Let's say my own Docker image is based on the Debian image and I install Apache using RUN apt-get.
When the base image gets updated, I need to remove my container and create a new one. This can be automated, e.g. with Watchtower.
But how can I keep the application inside the container (Apache in my example) up to date? The base image does not change just because a security issue in one package that is not shipped with the base image was fixed. When I create a new container with my Dockerfile, Apache is still not updated thanks to Docker's image cache.

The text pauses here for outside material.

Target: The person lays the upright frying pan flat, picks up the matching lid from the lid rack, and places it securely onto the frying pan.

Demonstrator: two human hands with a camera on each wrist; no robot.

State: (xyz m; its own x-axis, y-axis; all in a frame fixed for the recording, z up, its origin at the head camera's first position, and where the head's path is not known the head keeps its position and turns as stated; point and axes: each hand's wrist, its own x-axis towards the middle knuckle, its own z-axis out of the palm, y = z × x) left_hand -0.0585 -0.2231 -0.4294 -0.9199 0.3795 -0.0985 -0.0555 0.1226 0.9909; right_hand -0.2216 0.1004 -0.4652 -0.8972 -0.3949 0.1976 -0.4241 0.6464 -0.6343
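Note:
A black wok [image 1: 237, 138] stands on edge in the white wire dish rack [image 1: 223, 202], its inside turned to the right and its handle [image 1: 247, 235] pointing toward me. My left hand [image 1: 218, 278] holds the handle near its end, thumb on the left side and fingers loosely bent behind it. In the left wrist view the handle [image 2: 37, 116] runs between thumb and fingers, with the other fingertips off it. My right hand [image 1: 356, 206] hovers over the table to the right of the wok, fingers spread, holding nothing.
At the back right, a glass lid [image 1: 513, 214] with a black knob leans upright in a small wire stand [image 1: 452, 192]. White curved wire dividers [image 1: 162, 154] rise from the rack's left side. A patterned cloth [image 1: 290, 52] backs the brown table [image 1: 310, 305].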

How can I handle application updates as easy as it would be if I would install Apache on the host using the package manager?
Solution 1:
The procedure is to:
- Build new images. For steps that change, you can pass an unused build arg as a variable that changes with each build and forces the cache to be invalidated. Or you can rebuild the entire image with the
--pull --no-cache
options which also updates the base image. - Save the images in your registry if you are running this on multiple nodes (or running it on a different machine from the build server).
- Update the running containers. With compose, you can run
docker-compose pull && docker-compose up -d
. With swarm, you can run thedocker stack deploy -c compose.yml --with-registry-auth
and it will pull the latest version from the registry as of release 17.06. If you calldocker run
by hand, then you'd need to call the appropriatedocker pull
first (to pull the image from the registry), and then delete/recreate your container.
To automate all of this, a CI-CD tool like Jenkins, GoCD, Drone.io, etc, would be used to perform all of these steps.